▶ **WHAT THE EXERCISE ASKS**
Pull every line holding the word "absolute" from the data below and copy it.

---------- DATA EXTRACT ----------

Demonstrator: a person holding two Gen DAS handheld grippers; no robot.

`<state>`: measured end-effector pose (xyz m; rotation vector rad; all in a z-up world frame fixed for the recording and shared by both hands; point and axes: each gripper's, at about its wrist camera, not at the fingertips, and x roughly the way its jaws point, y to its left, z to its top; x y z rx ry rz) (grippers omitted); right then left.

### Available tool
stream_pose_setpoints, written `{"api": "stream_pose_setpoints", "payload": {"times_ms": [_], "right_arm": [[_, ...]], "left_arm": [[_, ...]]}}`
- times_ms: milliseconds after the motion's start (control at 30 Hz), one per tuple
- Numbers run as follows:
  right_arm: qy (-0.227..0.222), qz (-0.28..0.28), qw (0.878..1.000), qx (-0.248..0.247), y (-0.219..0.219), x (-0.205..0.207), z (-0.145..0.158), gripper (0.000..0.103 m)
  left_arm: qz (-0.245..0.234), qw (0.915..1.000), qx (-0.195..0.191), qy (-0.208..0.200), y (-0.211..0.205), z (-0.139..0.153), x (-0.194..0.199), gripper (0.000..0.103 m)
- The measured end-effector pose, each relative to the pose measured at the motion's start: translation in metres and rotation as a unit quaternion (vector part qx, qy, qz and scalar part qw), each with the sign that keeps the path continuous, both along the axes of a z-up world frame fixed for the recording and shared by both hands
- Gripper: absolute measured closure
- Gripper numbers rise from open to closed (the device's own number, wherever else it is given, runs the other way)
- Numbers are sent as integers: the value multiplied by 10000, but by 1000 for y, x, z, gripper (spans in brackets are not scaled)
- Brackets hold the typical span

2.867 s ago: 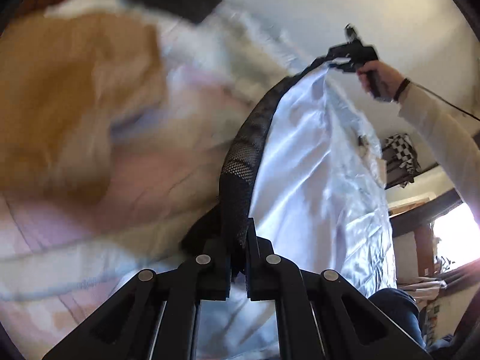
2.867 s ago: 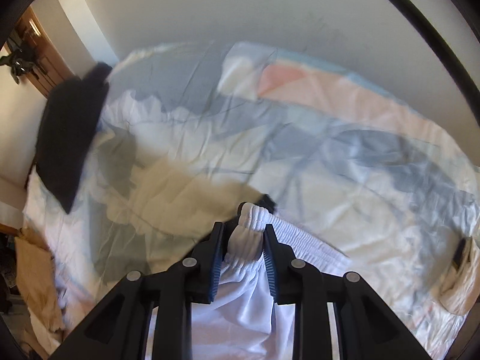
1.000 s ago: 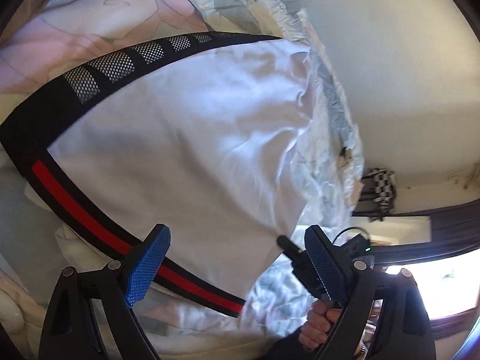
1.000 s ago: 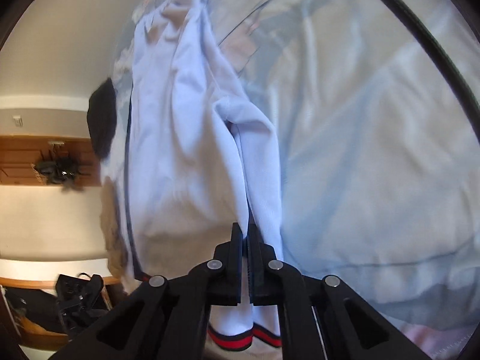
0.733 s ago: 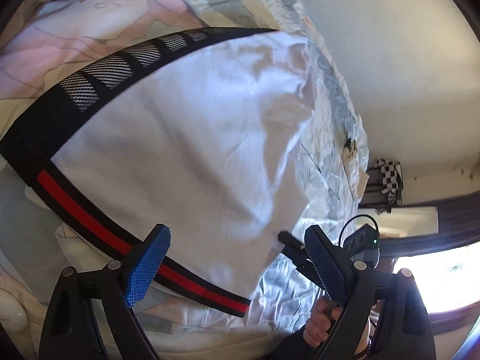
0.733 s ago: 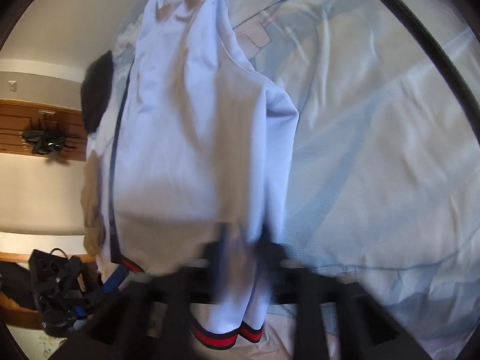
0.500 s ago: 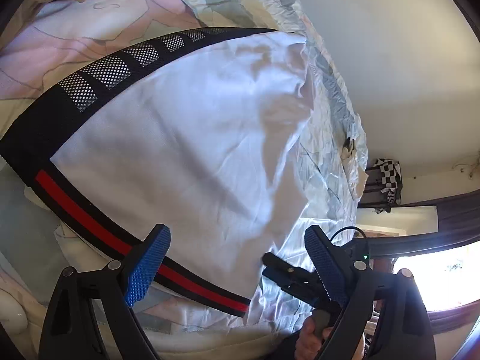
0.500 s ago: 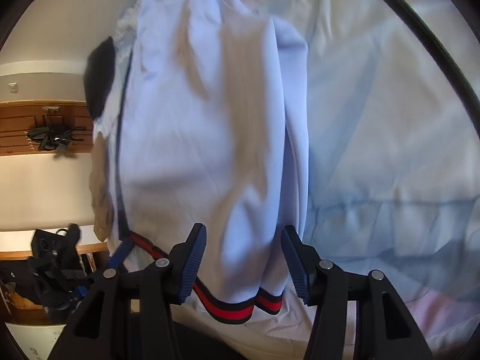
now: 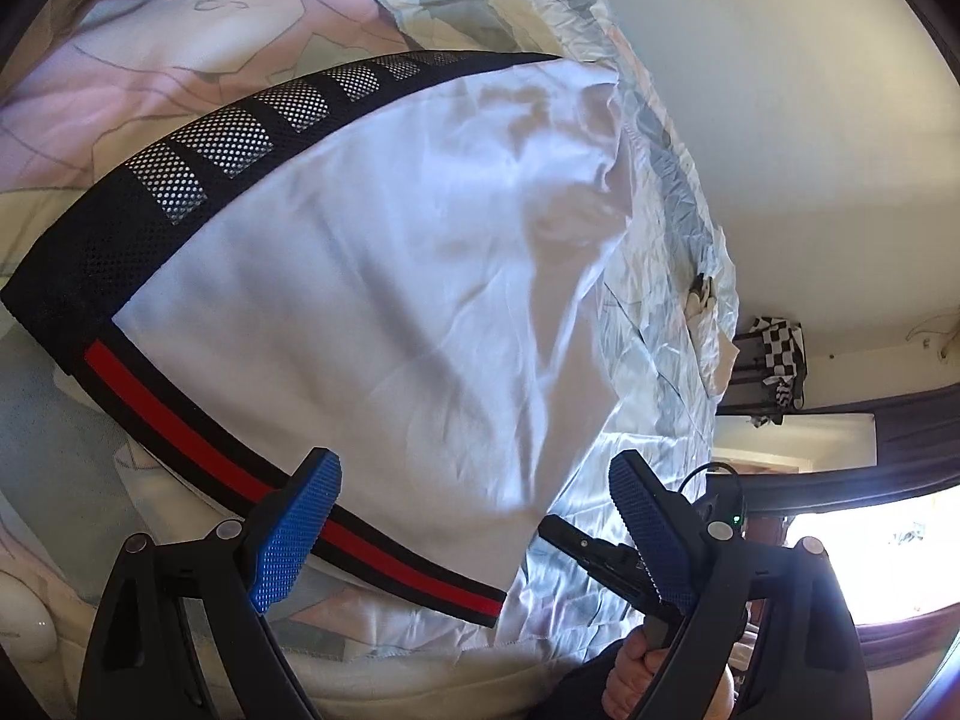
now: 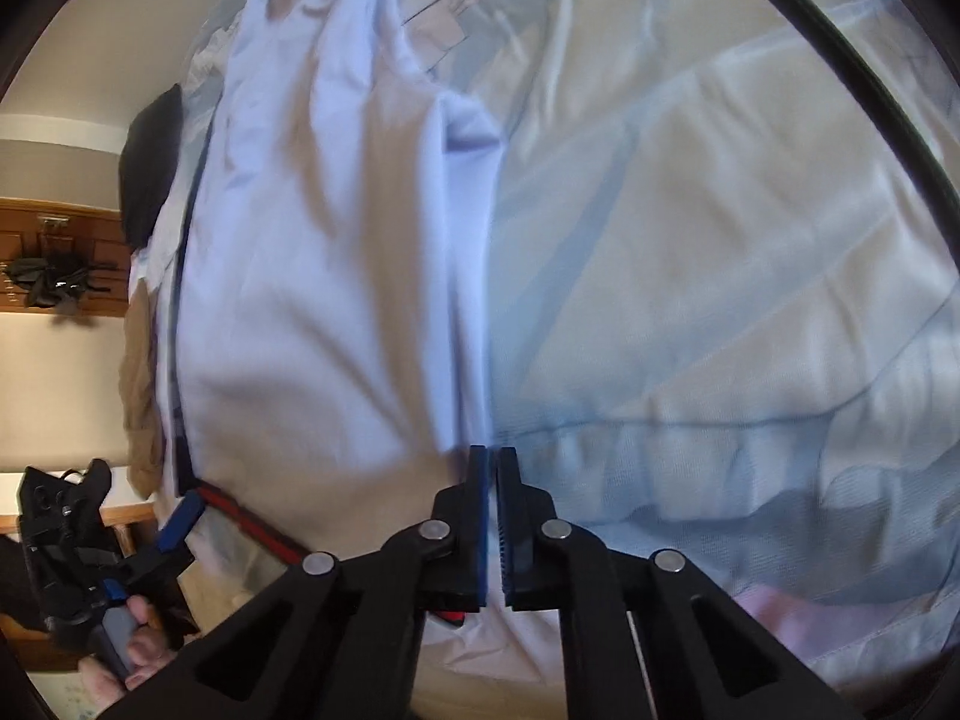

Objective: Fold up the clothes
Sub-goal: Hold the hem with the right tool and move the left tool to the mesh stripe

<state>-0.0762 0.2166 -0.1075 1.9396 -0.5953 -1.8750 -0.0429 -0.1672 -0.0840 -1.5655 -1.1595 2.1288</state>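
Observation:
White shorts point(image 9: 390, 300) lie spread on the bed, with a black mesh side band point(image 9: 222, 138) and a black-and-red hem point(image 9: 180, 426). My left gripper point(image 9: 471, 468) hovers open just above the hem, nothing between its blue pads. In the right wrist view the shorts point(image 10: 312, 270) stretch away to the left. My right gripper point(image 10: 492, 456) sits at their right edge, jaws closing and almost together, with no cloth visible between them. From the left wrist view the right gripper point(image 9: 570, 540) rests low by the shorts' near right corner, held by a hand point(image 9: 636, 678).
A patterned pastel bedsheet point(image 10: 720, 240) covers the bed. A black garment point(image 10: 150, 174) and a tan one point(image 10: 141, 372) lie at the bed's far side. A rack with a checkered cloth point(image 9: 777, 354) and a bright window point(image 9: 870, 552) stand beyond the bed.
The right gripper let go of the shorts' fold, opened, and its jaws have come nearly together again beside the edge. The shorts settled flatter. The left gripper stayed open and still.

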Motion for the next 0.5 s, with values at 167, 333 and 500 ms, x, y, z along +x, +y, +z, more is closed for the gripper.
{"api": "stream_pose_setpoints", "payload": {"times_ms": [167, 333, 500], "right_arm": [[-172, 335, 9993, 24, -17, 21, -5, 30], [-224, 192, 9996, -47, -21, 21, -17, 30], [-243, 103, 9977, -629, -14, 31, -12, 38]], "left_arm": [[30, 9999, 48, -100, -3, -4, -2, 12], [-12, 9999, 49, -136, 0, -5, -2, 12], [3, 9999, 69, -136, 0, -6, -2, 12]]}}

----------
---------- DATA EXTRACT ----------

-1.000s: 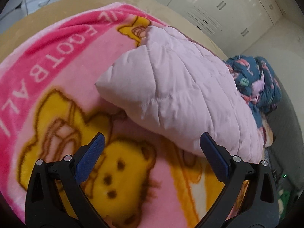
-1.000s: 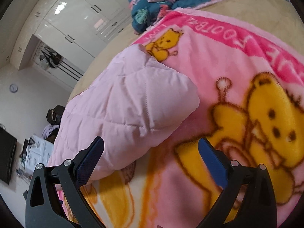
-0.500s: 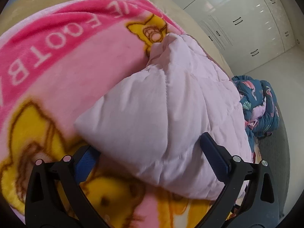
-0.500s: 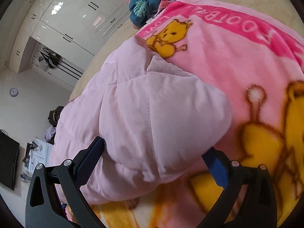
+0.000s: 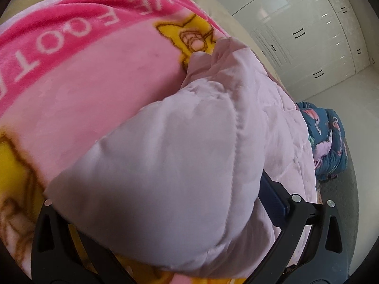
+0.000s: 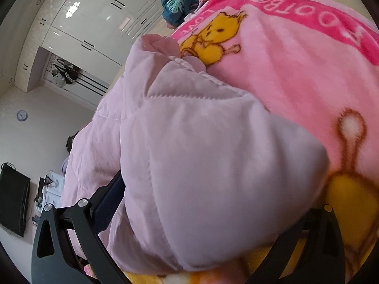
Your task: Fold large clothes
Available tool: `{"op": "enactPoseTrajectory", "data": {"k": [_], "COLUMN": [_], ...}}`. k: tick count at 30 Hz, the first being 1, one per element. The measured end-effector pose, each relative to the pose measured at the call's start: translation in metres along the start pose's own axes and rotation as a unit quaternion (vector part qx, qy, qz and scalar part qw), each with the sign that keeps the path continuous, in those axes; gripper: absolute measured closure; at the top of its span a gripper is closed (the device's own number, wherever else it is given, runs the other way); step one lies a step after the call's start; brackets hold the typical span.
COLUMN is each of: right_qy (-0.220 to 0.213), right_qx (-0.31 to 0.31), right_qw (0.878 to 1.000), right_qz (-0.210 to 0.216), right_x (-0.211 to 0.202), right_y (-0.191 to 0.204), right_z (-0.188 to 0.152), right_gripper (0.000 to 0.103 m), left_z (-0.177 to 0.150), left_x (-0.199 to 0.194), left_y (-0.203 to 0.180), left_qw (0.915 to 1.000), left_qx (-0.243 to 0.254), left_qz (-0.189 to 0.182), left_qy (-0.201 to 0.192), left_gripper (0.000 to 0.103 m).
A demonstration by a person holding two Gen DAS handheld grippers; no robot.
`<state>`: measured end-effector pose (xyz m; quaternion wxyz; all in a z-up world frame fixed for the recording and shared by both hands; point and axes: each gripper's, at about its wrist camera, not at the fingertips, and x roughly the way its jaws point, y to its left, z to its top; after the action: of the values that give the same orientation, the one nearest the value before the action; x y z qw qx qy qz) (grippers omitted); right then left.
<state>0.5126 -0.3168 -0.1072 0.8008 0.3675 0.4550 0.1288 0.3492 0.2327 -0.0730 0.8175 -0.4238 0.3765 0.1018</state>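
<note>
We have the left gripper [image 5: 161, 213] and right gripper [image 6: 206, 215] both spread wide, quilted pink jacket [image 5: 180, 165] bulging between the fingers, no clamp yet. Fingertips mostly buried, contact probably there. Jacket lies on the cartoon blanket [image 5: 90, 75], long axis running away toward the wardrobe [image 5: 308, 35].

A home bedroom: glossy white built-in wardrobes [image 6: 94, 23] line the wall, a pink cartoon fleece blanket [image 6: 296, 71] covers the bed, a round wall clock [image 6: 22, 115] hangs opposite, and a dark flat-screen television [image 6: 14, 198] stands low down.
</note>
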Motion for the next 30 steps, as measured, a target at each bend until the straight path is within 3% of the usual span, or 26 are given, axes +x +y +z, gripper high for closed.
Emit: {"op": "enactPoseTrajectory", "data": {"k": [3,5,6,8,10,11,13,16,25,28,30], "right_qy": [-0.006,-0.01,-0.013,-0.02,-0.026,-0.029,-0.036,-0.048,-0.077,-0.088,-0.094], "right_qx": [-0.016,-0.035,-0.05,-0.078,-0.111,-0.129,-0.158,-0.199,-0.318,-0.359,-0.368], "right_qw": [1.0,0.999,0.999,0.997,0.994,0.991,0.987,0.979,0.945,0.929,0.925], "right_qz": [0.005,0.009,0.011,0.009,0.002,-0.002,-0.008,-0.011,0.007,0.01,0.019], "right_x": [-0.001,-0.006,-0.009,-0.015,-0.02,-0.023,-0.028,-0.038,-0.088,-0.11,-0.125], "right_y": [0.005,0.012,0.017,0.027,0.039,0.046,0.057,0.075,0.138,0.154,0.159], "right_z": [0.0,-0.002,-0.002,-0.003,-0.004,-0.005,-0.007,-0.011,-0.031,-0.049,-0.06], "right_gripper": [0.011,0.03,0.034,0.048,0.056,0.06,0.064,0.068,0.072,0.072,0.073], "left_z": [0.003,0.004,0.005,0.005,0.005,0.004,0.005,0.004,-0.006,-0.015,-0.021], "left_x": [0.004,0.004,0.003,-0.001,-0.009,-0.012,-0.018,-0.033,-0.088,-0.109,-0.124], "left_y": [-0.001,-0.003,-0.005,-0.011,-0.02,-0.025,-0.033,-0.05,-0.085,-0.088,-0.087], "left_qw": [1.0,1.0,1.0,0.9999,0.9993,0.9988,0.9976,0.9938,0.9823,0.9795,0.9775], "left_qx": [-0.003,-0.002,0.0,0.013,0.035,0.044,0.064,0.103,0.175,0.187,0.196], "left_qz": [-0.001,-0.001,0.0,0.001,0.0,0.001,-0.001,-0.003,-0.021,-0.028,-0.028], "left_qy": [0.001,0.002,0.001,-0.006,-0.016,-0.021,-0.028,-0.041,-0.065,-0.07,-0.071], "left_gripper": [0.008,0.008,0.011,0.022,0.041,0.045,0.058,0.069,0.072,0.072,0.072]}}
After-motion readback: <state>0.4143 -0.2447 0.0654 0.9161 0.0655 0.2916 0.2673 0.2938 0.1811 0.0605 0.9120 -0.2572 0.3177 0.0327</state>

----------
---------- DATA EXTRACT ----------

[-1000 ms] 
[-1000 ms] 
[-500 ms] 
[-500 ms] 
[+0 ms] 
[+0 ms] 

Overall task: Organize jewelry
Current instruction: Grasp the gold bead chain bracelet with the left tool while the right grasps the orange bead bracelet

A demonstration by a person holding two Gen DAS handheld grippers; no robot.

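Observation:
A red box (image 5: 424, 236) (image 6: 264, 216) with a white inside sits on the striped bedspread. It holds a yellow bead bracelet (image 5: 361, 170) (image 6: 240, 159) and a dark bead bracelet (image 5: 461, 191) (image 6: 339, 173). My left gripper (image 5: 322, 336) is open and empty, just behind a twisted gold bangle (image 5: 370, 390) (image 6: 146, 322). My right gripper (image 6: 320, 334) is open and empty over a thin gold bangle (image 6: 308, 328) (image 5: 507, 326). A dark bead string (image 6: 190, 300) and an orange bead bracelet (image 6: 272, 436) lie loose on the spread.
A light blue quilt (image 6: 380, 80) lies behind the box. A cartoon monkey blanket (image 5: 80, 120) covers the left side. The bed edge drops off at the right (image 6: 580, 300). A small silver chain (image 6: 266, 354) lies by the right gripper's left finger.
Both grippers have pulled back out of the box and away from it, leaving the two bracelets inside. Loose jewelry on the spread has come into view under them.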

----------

▶ **SOLUTION BELOW**
- Gripper: absolute measured closure
Available tool: `{"op": "enactPoseTrajectory", "data": {"k": [_], "COLUMN": [_], ...}}`. k: tick count at 30 Hz, the first being 1, one per element. The measured end-effector pose, each relative to the pose measured at the call's start: translation in metres along the start pose's own axes and rotation as a unit quaternion (vector part qx, qy, qz and scalar part qw), each with the sign that keeps the path continuous, in those axes; gripper: absolute measured closure; at the top of its span a gripper is closed (the device's own number, wherever else it is given, runs the other way); step one lies a step after the call's start; brackets hold the typical span.

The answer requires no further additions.